Welcome to our new group blog on how the presidential campaigns are using the web, and how the web is using them, TechPresident.com. This blog is an extension of Personal Democracy Forum, our online zine and annual conference on how technology is changing politics. Over there, we’ll continue to cover all the ways the political arena is being reshaped by new tools and practices born on the web, while over here we’re going to drill down on what the presidential campaigns are doing online, and vice-versa, how bottom-up initiatives launched by ordinary people, what we call voter-generated content, are going to impact the campaign.

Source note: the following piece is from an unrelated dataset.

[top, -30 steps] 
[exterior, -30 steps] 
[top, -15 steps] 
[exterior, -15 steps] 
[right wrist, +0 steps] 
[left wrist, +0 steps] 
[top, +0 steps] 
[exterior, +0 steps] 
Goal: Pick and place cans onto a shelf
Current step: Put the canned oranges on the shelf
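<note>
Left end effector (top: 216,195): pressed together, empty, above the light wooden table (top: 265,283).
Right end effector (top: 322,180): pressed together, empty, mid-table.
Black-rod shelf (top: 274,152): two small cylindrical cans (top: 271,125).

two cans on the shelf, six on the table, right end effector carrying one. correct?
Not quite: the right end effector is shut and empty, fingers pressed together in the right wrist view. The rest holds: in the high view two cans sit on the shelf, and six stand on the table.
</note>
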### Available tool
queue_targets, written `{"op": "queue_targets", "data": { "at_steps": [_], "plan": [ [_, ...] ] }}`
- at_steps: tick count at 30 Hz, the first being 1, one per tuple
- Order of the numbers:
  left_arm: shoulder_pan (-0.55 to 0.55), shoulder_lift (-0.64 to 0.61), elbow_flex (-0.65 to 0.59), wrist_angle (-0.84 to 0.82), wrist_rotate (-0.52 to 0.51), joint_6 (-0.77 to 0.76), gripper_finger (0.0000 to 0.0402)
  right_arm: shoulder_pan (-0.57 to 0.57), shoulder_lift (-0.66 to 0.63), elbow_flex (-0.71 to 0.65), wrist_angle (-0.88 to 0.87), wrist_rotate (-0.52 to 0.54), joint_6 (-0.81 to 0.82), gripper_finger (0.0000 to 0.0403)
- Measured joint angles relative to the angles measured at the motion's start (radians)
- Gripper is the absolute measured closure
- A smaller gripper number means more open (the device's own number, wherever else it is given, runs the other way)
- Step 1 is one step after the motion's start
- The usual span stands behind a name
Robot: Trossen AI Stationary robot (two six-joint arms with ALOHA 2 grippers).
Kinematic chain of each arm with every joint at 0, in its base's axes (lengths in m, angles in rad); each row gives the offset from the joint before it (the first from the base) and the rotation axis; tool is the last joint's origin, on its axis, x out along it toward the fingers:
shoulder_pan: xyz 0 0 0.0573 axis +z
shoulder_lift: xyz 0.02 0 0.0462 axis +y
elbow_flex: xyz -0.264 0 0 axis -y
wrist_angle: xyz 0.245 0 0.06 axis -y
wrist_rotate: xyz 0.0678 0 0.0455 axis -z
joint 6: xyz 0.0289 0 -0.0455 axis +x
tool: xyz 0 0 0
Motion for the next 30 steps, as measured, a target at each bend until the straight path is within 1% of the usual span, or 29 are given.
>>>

Compared to four years ago, when an email message from one campaign’s then-obscure blogger (Mathew Gross, whose now with John Edwards) to an online community (SmirkingChimp.com) creating an “Ask the Dean Campaign” amazed and delighted grass-roots activists, today you can’t have a serious presidential campaign without a robust and interactive website, a team of bloggers and internet organizers, and a well-developed strategy for connecting with your supporters online and involving them offline. (Well, I guess you can have a website that never updates, like presidential candidate Ron Paul, but maybe that will change.)
Times have changed. We’re going to cover that change, and maybe help push it forward a bit, too. We’ve got a great and diverse group of contributors to help us do it, people with experience from the 2004 and 2006 campaigns, as well as experts in everything from mobile activism and social networks to videoblogging and online advertising.
You’ll also find some fun bells and whistles here at TechPresident, like our charts tracking how the candidates are doing in the MySpace popularity contest. (Looks like Obama got a real boost out of his weekend announcement tour.) Our Flickr feed of photos generated by citizens out on the campaign trail is personally my favorite feature; I think you get a candid view of the campaign from citizen photojournalism that really widens the lens on how we can see, and participate, in the electoral process.
Like any blog, TechPresident is a work in progress. We’re going to keep adding features, and writers, as the race unfolds. And we’re going to listen to your comments and suggestions as much as we can (the little Meebo feature on the right-hand rail is there for people to poke us live; we can’t promise to be on all the time but we will do our best). So, let’s roll up our sleeves and have some fun!